Without its two best players, Seattle was expected to sink like a stone. However, the Storm did an admirable job of hanging in. Power forward Natasha Howard, the WNBA’s Most Improved Player in 2018, took another gigantic leap forward in Bird’s and Stewart’s absence, averaging 18.1 points and 8.2 rebounds as she was named the WNBA Defensive Player of the Year and first-team All-WNBA. Shooting guard Jewell Loyd (12.3 points per game) continued to play at an All-Star level, despite dealing with injuries. The Storm finished 18-16 to tie for third in the Western Conference, advancing to the second round of the playoffs.
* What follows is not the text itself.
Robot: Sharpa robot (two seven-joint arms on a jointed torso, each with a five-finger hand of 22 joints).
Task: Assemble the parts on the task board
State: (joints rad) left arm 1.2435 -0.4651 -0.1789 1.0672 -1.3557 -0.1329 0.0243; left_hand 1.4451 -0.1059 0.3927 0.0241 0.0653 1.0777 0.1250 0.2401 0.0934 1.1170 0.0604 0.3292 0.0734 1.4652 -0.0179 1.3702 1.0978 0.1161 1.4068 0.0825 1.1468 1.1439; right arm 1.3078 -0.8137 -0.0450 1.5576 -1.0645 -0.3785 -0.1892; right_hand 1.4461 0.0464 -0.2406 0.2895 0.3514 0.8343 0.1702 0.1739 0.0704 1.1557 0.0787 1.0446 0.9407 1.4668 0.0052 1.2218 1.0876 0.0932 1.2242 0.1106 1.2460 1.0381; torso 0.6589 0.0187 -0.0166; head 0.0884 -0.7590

This is what Seattle accomplished without its two best players. Just how good could the Storm be with those two back?

Indeed, Seattle’s roster returned pretty much intact. The top seven scorers from last season are all back, with the most significant departure being reserve Kaleena Mosqueda-Lewis, who was traded to the Connecticut Sun. Not only have Howard, Loyd and glue player Alysha Clark proved they can carry the team if needed, Jordin Canada showed she’s a starting-caliber point guard. Canada’s emergence gives Seattle not only a dynamite sixth player, she allows the Storm to provide the 39-year-old Bird with some load management.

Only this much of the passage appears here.